In the records that follow, locate every line with "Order" and extract it.

*** Data shown

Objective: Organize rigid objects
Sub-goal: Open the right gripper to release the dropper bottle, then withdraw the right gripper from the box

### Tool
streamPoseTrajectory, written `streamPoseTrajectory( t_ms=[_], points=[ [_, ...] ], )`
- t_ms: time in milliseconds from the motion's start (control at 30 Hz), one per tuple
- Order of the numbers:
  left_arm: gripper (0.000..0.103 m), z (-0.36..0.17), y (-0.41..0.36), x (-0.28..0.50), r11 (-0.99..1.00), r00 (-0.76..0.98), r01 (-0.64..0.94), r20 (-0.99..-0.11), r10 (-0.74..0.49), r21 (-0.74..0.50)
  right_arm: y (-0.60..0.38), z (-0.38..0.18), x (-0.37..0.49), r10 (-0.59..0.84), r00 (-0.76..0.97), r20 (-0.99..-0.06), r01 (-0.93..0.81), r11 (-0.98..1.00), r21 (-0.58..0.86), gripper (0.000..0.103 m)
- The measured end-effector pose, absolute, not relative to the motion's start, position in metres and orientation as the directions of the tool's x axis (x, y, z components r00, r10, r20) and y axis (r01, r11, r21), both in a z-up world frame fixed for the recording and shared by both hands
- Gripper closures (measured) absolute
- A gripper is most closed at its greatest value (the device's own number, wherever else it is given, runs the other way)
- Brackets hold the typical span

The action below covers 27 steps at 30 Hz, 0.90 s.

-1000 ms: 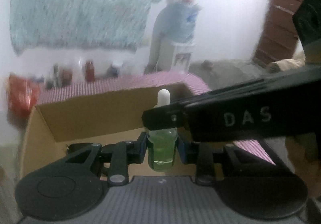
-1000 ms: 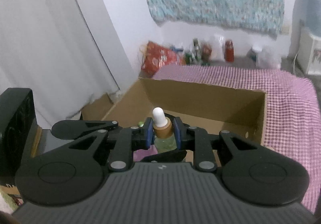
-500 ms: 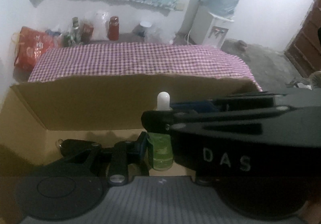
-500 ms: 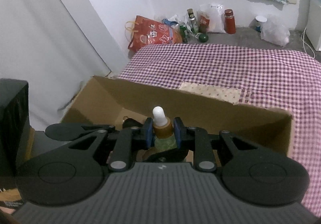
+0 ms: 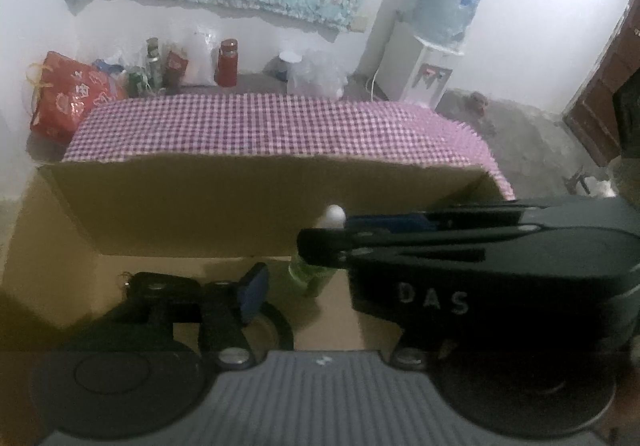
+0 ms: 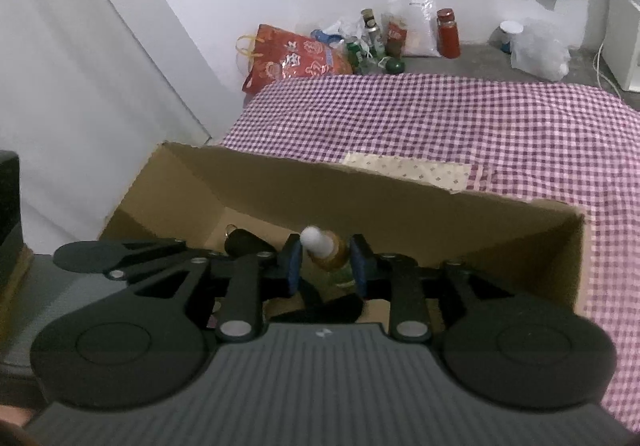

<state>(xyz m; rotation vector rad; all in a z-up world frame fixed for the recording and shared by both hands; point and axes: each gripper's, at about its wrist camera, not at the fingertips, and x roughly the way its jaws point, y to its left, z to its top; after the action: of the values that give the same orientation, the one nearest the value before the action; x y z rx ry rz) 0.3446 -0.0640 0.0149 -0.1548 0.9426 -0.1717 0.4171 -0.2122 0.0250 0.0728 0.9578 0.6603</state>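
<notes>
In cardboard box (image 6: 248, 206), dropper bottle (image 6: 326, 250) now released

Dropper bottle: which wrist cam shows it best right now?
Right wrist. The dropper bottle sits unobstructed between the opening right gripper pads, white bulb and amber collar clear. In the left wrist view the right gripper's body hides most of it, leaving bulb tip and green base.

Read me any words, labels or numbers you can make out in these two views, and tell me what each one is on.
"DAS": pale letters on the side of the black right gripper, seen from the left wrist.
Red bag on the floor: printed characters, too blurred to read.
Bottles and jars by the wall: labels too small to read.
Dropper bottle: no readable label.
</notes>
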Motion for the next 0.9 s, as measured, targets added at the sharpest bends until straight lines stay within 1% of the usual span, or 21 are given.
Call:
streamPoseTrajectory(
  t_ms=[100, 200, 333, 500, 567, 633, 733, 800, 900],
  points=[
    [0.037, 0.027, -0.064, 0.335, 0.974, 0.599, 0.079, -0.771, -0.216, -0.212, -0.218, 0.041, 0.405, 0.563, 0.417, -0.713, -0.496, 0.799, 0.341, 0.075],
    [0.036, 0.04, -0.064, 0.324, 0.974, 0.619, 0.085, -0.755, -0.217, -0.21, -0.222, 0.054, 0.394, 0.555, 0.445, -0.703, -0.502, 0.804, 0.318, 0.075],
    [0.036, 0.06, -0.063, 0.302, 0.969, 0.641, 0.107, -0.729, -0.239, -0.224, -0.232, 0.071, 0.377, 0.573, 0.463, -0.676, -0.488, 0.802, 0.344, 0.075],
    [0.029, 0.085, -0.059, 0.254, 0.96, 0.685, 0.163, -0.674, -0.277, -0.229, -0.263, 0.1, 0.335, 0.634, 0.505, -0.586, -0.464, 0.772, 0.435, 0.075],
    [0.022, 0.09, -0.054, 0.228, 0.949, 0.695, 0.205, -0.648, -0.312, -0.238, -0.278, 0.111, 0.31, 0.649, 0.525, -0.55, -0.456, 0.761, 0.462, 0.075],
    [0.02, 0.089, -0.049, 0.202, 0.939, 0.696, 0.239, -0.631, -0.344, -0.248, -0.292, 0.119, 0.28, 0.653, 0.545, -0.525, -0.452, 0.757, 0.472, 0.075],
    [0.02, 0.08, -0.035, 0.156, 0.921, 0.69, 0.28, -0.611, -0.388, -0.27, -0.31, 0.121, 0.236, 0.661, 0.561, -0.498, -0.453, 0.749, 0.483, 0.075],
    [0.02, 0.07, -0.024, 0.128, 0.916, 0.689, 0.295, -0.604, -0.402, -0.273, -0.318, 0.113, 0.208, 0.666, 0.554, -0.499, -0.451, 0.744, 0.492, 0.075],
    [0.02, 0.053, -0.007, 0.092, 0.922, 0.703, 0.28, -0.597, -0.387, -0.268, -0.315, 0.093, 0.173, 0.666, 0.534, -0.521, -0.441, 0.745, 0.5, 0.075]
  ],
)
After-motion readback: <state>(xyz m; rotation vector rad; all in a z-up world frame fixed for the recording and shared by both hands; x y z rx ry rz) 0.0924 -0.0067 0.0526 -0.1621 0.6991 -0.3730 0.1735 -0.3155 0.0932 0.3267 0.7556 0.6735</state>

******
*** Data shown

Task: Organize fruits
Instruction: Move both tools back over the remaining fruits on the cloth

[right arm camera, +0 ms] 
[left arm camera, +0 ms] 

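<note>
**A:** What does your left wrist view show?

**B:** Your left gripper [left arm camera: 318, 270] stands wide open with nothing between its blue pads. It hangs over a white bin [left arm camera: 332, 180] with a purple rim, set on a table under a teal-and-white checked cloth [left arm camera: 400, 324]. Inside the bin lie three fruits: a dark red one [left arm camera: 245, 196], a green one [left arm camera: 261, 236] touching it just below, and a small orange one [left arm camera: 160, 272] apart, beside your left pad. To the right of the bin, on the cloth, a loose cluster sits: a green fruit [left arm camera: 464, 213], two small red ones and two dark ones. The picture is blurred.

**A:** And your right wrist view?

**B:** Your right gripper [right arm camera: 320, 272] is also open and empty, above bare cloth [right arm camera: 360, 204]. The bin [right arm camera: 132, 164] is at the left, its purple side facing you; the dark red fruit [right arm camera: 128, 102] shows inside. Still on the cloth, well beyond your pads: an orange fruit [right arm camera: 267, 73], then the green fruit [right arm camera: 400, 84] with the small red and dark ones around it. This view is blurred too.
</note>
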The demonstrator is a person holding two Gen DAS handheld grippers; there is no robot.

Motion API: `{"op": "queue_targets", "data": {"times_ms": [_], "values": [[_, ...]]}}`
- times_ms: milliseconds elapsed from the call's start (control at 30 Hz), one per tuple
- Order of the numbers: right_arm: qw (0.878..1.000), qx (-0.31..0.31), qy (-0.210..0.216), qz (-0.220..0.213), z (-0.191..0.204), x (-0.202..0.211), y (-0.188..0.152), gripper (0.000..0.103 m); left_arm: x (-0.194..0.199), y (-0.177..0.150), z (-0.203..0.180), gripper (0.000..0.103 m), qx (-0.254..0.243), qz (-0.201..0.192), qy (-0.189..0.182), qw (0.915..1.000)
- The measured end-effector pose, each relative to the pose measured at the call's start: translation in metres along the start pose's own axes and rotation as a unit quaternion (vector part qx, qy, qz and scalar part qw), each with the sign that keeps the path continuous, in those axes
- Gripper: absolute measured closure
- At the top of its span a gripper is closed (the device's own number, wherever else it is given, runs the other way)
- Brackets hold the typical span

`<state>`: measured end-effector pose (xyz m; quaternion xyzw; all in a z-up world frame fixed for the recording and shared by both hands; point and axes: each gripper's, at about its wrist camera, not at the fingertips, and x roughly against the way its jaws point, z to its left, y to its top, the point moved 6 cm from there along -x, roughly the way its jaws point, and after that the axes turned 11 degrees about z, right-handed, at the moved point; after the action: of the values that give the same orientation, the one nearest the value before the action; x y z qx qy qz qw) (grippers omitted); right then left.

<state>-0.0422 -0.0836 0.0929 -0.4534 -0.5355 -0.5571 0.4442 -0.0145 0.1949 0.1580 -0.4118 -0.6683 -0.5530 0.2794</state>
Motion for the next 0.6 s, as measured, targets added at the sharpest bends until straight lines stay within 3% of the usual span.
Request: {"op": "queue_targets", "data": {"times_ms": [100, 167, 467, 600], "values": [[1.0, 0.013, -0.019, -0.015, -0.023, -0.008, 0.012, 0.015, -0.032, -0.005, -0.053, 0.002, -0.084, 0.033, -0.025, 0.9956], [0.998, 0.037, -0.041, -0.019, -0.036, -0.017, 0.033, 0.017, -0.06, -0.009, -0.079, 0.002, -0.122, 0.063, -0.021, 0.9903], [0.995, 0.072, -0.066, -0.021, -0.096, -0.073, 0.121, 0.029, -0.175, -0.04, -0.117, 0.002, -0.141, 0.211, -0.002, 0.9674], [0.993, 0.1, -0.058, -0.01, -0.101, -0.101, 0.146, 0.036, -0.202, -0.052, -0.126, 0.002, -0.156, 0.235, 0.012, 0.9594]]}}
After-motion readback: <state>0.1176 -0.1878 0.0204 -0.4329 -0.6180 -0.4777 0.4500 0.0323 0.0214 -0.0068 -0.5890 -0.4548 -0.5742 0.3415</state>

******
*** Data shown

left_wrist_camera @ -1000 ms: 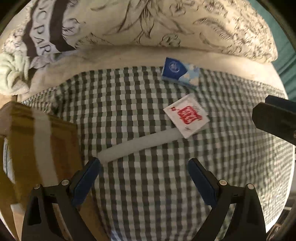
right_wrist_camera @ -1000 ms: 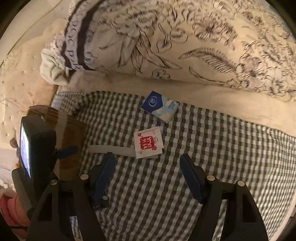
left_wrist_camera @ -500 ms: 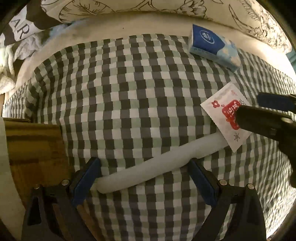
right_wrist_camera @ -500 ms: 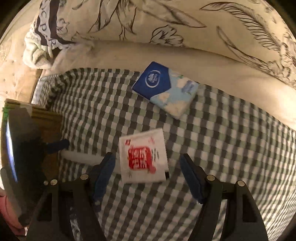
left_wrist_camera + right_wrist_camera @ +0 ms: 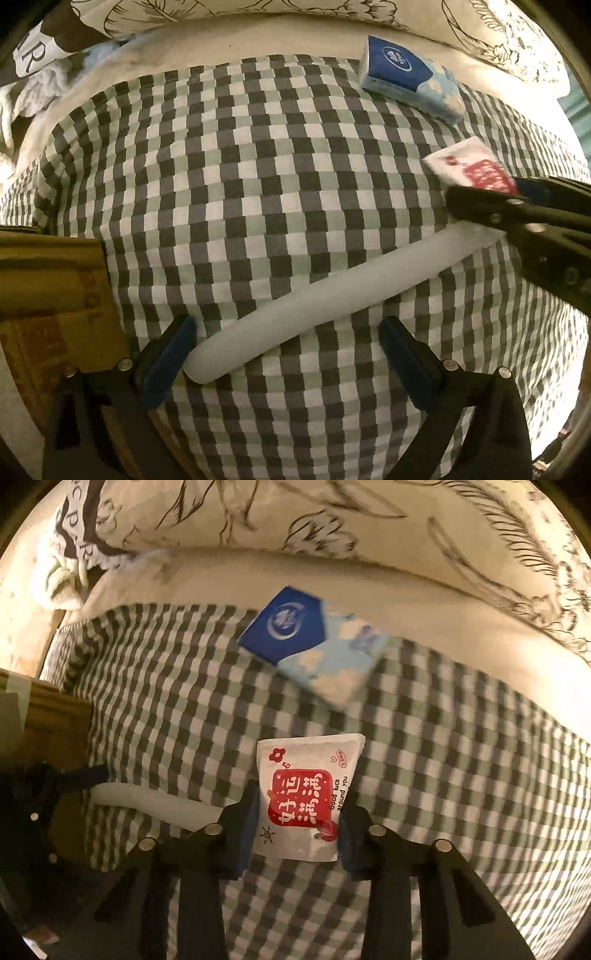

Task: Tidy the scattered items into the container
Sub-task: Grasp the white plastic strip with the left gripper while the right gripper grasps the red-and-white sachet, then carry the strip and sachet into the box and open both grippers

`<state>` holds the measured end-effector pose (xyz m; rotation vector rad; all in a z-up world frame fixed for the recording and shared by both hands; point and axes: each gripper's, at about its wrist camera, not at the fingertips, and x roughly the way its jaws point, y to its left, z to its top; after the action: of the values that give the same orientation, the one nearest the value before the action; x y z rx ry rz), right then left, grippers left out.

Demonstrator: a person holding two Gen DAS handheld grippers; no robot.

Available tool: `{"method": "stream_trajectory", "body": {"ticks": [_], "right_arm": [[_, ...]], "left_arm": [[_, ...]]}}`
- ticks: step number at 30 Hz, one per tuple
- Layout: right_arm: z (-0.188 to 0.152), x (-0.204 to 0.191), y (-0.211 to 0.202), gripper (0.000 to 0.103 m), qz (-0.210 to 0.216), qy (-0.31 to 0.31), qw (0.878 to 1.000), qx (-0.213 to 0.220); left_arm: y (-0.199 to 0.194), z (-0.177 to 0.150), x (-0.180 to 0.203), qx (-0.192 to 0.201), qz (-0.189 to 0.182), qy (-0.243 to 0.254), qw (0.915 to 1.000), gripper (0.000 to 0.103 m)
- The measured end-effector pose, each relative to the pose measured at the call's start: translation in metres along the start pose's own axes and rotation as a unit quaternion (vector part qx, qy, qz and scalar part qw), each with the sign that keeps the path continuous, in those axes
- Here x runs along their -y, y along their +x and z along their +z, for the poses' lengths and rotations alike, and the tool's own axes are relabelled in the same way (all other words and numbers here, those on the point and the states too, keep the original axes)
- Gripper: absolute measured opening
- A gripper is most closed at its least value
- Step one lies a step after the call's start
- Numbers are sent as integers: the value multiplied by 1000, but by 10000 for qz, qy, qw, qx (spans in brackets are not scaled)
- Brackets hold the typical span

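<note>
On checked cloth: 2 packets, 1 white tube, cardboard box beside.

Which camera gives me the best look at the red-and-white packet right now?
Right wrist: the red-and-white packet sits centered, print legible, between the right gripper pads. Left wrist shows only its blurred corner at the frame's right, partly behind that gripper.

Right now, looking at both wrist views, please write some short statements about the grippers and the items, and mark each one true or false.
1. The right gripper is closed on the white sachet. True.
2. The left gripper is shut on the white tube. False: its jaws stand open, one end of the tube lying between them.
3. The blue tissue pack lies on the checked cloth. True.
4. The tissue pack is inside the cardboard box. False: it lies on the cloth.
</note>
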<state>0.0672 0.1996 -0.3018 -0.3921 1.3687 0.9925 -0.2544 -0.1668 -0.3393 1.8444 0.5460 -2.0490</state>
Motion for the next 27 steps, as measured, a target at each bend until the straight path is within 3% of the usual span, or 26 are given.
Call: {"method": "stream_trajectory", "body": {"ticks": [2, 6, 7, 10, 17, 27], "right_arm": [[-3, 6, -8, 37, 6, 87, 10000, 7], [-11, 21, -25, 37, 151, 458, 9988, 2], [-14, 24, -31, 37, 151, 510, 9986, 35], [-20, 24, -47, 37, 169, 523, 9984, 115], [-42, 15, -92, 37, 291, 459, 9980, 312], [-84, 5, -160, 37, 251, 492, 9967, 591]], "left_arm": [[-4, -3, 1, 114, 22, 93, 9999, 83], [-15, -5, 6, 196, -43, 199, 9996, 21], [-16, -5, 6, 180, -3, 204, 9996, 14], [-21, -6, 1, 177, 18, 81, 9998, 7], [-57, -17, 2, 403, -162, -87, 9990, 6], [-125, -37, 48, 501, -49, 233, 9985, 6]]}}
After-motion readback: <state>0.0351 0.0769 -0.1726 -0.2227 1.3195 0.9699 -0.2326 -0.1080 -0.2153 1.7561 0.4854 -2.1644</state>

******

▶ _Task response_:
- Order of the numbers:
- Order of the numbers: right_arm: qw (0.878..1.000), qx (-0.31..0.31), qy (-0.210..0.216), qz (-0.220..0.213), z (-0.191..0.204), x (-0.202..0.211), y (-0.188..0.152), gripper (0.000..0.103 m); left_arm: x (-0.194..0.199), y (-0.177..0.150), z (-0.203..0.180), gripper (0.000..0.103 m), qx (-0.254..0.243), qz (-0.201..0.192), qy (-0.189..0.182), qw (0.915..1.000)

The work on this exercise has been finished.